• _RAW DATA_:
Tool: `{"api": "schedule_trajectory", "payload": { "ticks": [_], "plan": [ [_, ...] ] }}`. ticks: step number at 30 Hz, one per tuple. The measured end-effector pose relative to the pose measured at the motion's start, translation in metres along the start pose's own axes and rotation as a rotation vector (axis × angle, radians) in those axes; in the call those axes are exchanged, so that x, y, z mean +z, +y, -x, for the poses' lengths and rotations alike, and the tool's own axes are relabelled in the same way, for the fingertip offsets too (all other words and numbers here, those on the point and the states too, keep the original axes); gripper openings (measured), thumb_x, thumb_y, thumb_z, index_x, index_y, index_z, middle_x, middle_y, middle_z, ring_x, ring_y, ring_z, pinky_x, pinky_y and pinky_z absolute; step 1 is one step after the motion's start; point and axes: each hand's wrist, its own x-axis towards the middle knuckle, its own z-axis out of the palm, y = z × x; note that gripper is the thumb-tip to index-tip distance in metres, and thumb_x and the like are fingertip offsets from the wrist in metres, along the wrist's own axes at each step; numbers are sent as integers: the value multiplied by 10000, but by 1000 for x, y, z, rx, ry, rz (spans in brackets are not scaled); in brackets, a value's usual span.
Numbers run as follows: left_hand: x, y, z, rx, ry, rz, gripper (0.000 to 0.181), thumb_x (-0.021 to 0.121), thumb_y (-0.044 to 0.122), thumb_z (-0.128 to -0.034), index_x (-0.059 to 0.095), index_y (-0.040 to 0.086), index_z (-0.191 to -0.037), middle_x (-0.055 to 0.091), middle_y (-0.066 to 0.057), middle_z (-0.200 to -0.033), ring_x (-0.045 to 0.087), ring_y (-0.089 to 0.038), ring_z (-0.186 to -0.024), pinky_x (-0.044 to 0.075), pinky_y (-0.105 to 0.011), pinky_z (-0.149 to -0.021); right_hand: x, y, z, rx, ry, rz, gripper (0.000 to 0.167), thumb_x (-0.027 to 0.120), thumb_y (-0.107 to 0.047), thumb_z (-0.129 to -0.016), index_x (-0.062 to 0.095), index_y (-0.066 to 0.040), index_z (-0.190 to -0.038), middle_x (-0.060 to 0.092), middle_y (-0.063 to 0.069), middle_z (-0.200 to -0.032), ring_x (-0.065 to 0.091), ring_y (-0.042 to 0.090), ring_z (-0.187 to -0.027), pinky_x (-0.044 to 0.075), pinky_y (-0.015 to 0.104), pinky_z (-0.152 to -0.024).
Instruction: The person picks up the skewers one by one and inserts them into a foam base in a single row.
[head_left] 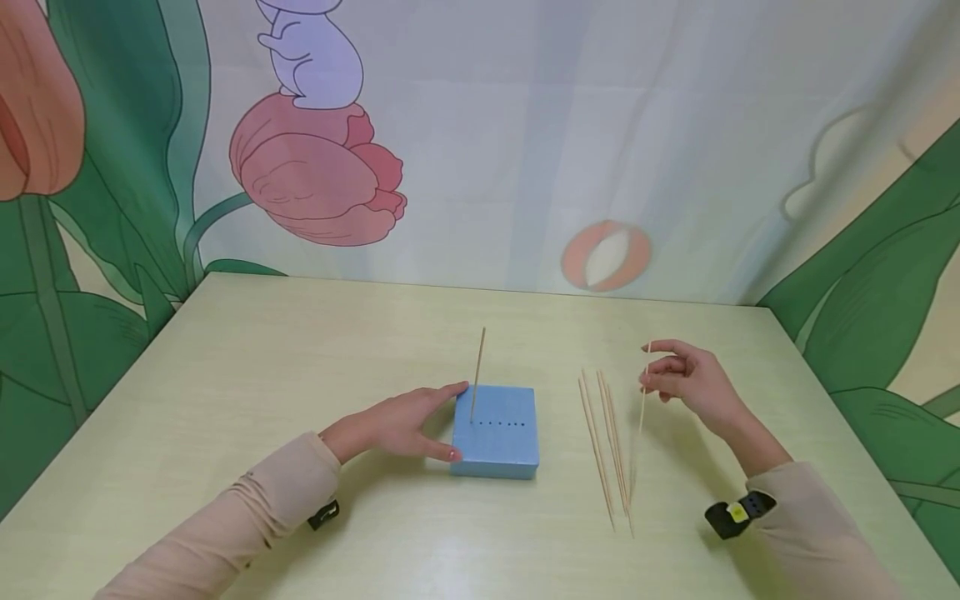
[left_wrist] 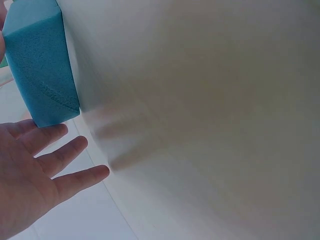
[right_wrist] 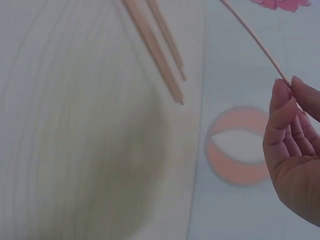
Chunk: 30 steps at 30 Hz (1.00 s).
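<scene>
A blue block (head_left: 495, 446) lies on the table, with a row of small holes across its top. One thin stick (head_left: 478, 367) stands upright at the left end of that row. My left hand (head_left: 401, 423) rests against the block's left side, thumb and fingers spread; the left wrist view shows the block (left_wrist: 42, 65) beside the extended fingers of the hand (left_wrist: 30, 175). My right hand (head_left: 686, 382) pinches another stick (head_left: 642, 408) near its upper end, and in the right wrist view the stick (right_wrist: 257, 42) runs up and left from the hand (right_wrist: 295, 155).
Several loose sticks (head_left: 596, 446) lie on the table (head_left: 337, 333) between the block and my right hand, roughly parallel. A patterned curtain (head_left: 480, 167) hangs along the table's back edge.
</scene>
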Motion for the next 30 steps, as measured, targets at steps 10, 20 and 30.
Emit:
{"api": "schedule_trajectory", "payload": {
  "ticks": [10, 20, 30],
  "plan": [
    [0, 1, 0, -17, -3, 3, 946, 673, 506, -759, 196, 66, -1448, 372, -113, -1407, 349, -278, -1278, 306, -423, -1020, 10, -25, 3, -116, 43, -86, 235, 627, -9, -839, 587, -141, -1030, 659, -48, -796, 633, 93, -674, 481, 205, -539],
    [2, -1, -1, -9, -3, 9, 943, 673, 500, -762, 196, 60, -1447, 363, -108, -1413, 345, -267, -1283, 302, -413, -1024, 29, -45, 3, -194, 92, -164, 184, 637, 15, -823, 628, -83, -979, 641, -21, -779, 626, 110, -669, 479, 193, -546],
    [1, -1, -1, -12, -5, 19, 957, 675, 507, -756, 189, 58, -1448, 369, -120, -1407, 347, -274, -1280, 301, -419, -1024, 49, -70, -1, -290, 137, -208, 145, 643, 57, -803, 639, -12, -930, 648, -3, -760, 614, 143, -652, 476, 208, -545]
  ]
}}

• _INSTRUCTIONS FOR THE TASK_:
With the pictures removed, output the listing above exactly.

• _WRITTEN SOLUTION_:
Tool: `{"api": "schedule_trajectory", "payload": { "ticks": [_], "plan": [ [_, ...] ] }}`. ticks: step number at 30 Hz, one per tuple. The measured end-effector pose relative to the pose measured at the motion's start, translation in metres along the start pose's own axes and rotation as a rotation vector (axis × angle, radians) in those axes; in the call those axes are exchanged, so that x, y, z mean +z, +y, -x, for the poses' lengths and rotations alike, and the tool's own axes are relabelled in the same way, for the fingertip offsets too (all other words and numbers here, those on the point and the states too, keep the original axes); gripper openings (measured), thumb_x, thumb_y, thumb_z, index_x, index_y, index_z, middle_x, middle_y, middle_z, ring_x, ring_y, ring_z, pinky_x, pinky_y and pinky_z absolute; step 1 is one step after the motion's start; point and axes: each hand's wrist, its own x-axis towards the middle knuckle, its own z-axis out of the palm, y = z × x; note that gripper is the thumb-tip to index-tip distance in metres, and thumb_x and the like are fingertip offsets from the wrist in metres, along the wrist's own axes at each step; numbers are sent as integers: the value multiplied by 10000, but by 1000 for x, y, z, rx, ry, rz (spans in brackets are not scaled); in brackets, a value's usual span.
Numbers run as follows: left_hand: x, y, z, rx, ry, rz, gripper (0.000 to 0.181), thumb_x (-0.021 to 0.121), thumb_y (-0.044 to 0.122), thumb_z (-0.128 to -0.034), index_x (-0.059 to 0.095), index_y (-0.040 to 0.086), index_z (-0.191 to -0.037), middle_x (-0.055 to 0.091), middle_y (-0.066 to 0.057), middle_z (-0.200 to -0.033), ring_x (-0.045 to 0.087), ring_y (-0.089 to 0.038), ring_z (-0.186 to -0.024), pinky_x (-0.044 to 0.075), pinky_y (-0.105 to 0.011), pinky_z (-0.149 to -0.021); right_hand: x, y, z, rx, ry, rz, gripper (0.000 to 0.167), thumb_x (-0.027 to 0.120), thumb_y (-0.107 to 0.047), thumb_z (-0.129 to -0.016), index_x (-0.062 to 0.095), index_y (-0.066 to 0.040), index_z (-0.190 to -0.038), middle_x (-0.060 to 0.092), middle_y (-0.063 to 0.069), middle_z (-0.200 to -0.032), ring_x (-0.065 to 0.091), ring_y (-0.042 to 0.090), ring_z (-0.187 to -0.027), pinky_x (-0.044 to 0.075), pinky_y (-0.015 to 0.104), pinky_z (-0.152 to -0.024).
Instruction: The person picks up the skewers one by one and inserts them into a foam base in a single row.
[head_left] 
[left_wrist] 
[right_wrist] 
Chunk: 30 steps at 30 Hz (1.00 s).
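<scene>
A blue block (head_left: 495, 446) lies on the table, with a row of small holes across its top. One thin stick (head_left: 478, 367) stands upright at the left end of that row. My left hand (head_left: 401, 423) rests against the block's left side, thumb and fingers spread; the left wrist view shows the block (left_wrist: 42, 65) beside the extended fingers of the hand (left_wrist: 30, 175). My right hand (head_left: 686, 382) pinches another stick (head_left: 642, 408) near its upper end, and in the right wrist view the stick (right_wrist: 257, 42) runs up and left from the hand (right_wrist: 295, 155).
Several loose sticks (head_left: 596, 446) lie on the table (head_left: 337, 333) between the block and my right hand, roughly parallel. A patterned curtain (head_left: 480, 167) hangs along the table's back edge.
</scene>
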Motion for the next 30 steps, as measured, targets at steps 10, 20 and 30.
Emit:
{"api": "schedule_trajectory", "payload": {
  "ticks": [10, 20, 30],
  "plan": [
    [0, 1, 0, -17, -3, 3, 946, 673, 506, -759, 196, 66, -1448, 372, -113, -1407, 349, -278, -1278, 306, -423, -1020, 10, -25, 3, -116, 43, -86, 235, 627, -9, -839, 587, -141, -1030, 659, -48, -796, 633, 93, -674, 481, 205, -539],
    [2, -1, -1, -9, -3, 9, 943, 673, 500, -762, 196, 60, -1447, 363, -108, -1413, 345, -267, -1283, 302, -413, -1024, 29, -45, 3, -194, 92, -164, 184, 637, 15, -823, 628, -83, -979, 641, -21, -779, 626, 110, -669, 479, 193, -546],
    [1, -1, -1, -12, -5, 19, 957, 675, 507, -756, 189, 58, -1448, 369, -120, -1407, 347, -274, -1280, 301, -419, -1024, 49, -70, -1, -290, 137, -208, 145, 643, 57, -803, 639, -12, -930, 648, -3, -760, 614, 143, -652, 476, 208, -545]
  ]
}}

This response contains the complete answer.